» **WHAT YOU WILL DO**: Exclude the images, then return every line below exactly as written.

» **DATA BELOW**:
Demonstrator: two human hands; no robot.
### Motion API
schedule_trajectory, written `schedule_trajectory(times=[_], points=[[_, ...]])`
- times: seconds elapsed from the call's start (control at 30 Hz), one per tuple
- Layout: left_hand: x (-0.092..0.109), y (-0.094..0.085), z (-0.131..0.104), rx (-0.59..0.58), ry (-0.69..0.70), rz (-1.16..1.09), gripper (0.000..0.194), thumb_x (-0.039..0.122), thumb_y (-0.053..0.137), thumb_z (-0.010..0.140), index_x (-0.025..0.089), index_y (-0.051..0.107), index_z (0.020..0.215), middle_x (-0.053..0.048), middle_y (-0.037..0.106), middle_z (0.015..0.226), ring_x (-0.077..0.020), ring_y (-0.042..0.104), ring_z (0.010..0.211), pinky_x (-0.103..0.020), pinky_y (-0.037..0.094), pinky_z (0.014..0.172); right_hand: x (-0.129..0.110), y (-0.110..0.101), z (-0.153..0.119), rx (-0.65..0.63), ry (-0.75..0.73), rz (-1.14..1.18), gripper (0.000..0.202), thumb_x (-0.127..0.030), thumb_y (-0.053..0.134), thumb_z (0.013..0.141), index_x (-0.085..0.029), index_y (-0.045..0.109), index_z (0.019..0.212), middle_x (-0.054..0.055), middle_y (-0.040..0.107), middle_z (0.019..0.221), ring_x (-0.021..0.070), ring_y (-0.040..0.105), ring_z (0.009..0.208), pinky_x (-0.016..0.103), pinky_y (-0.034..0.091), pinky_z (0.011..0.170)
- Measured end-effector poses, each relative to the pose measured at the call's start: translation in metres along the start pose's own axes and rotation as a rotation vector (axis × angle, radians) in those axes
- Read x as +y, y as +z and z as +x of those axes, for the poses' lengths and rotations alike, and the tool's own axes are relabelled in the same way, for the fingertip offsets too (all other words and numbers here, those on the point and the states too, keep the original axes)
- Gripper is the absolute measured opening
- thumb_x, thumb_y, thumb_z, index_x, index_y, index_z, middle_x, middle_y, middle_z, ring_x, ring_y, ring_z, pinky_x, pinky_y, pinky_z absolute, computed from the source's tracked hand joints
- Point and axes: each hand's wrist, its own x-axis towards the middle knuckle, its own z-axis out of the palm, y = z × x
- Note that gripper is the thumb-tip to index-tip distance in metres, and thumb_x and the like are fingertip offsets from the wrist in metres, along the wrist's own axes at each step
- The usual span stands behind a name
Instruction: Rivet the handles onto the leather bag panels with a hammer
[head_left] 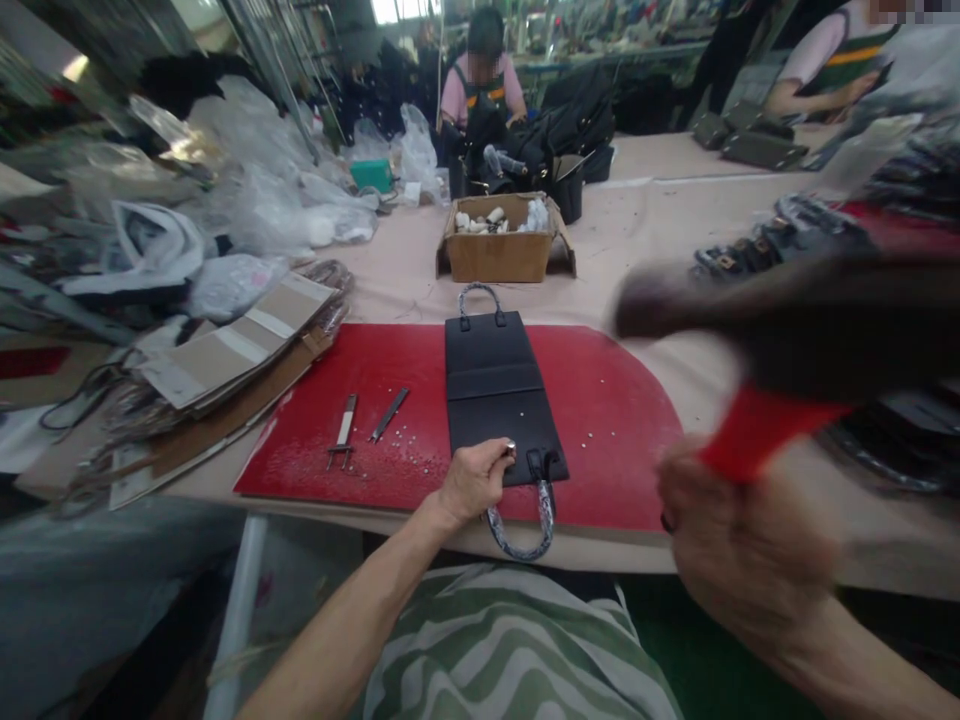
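Observation:
A black bag panel (495, 380) lies flat on a red board (600, 400), with a plastic-wrapped handle (523, 548) at its near end and another at its far end. My left hand (472, 480) is closed in a pinch over the panel's near part. A small shiny metal piece (511, 447) shows at its fingertips, held upright against the panel. On the right, my right hand (739, 525) grips the red handle of a hammer (757, 430), raised above the table. The hammer's dark head is blurred by motion.
Two slim metal tools, a forked one (345, 430) and a flat one (389, 415), lie left of the panel among tiny bits. Behind stands a cardboard box (499, 258) of small pieces. Flattened cardboard (240, 340) is stacked left. Wrapped handles (750, 250) lie right. Two people sit across the table.

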Motion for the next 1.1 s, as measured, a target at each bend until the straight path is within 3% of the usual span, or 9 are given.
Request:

» **RESPONSE TO THE EXERCISE**:
Demonstrator: two human hands; no robot.
### Motion API
schedule_trajectory, written `schedule_trajectory(times=[_], points=[[_, ...]])`
- times: seconds elapsed from the call's start (control at 30 Hz), one per tuple
- Layout: left_hand: x (-0.092..0.109), y (-0.094..0.085), z (-0.131..0.104), rx (-0.59..0.58), ry (-0.69..0.70), rz (-1.16..1.09), gripper (0.000..0.194), thumb_x (-0.039..0.122), thumb_y (-0.053..0.137), thumb_z (-0.010..0.140), index_x (-0.025..0.089), index_y (-0.051..0.107), index_z (0.020..0.215), middle_x (-0.053..0.048), middle_y (-0.037..0.106), middle_z (0.015..0.226), ring_x (-0.077..0.020), ring_y (-0.042..0.104), ring_z (0.010..0.211), pinky_x (-0.103..0.020), pinky_y (-0.037..0.094), pinky_z (0.014..0.172); right_hand: x (-0.129..0.110), y (-0.110..0.101), z (-0.153..0.119), rx (-0.65..0.63), ry (-0.75..0.73), rz (-1.14..1.18), gripper (0.000..0.202), thumb_x (-0.127..0.030), thumb_y (-0.053..0.134), thumb_z (0.013..0.141), index_x (-0.085..0.029), index_y (-0.045..0.109), index_z (0.019..0.212), middle_x (-0.054..0.055), middle_y (-0.040..0.107), middle_z (0.019..0.221), ring_x (-0.021..0.070), ring_y (-0.040..0.105), ring_z (0.009..0.208), pinky_x (-0.016..0.103), pinky_y (-0.034..0.091), pinky_z (0.011..0.170)
- Measured end-effector poses, each relative to the pose measured at the call's start: translation in metres along the start pose's own axes and rotation as a rotation vector (axis × angle, radians) in those axes
- Read x as +y, y as +z and z as +x of those axes, for the poses' lengths and rotations alike, and the tool's own axes are relabelled in the same way, for the fingertip offsets too (all other words and numbers here, those on the point and the states too, keep the original axes)
- Gripper is the absolute measured opening
- thumb_x, thumb_y, thumb_z, index_x, index_y, index_z, middle_x, middle_y, middle_z, ring_x, ring_y, ring_z, pinky_x, pinky_y, pinky_z absolute, computed from the source's tracked hand joints
- Point and axes: each hand's wrist, its own x-axis towards the middle knuckle, its own z-axis out of the palm, y = z × x
- Note that gripper is the thumb-tip to index-tip distance in metres, and thumb_x and the like are fingertip offsets from the wrist in metres, along the wrist's own axes at each step
- The usual span stands behind a name
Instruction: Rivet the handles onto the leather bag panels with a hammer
[head_left] 
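Observation:
A black bag panel (495, 380) lies flat on a red board (600, 400), with a plastic-wrapped handle (523, 548) at its near end and another at its far end. My left hand (472, 480) is closed in a pinch over the panel's near part. A small shiny metal piece (511, 447) shows at its fingertips, held upright against the panel. On the right, my right hand (739, 525) grips the red handle of a hammer (757, 430), raised above the table. The hammer's dark head is blurred by motion.
Two slim metal tools, a forked one (345, 430) and a flat one (389, 415), lie left of the panel among tiny bits. Behind stands a cardboard box (499, 258) of small pieces. Flattened cardboard (240, 340) is stacked left. Wrapped handles (750, 250) lie right. Two people sit across the table.
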
Motion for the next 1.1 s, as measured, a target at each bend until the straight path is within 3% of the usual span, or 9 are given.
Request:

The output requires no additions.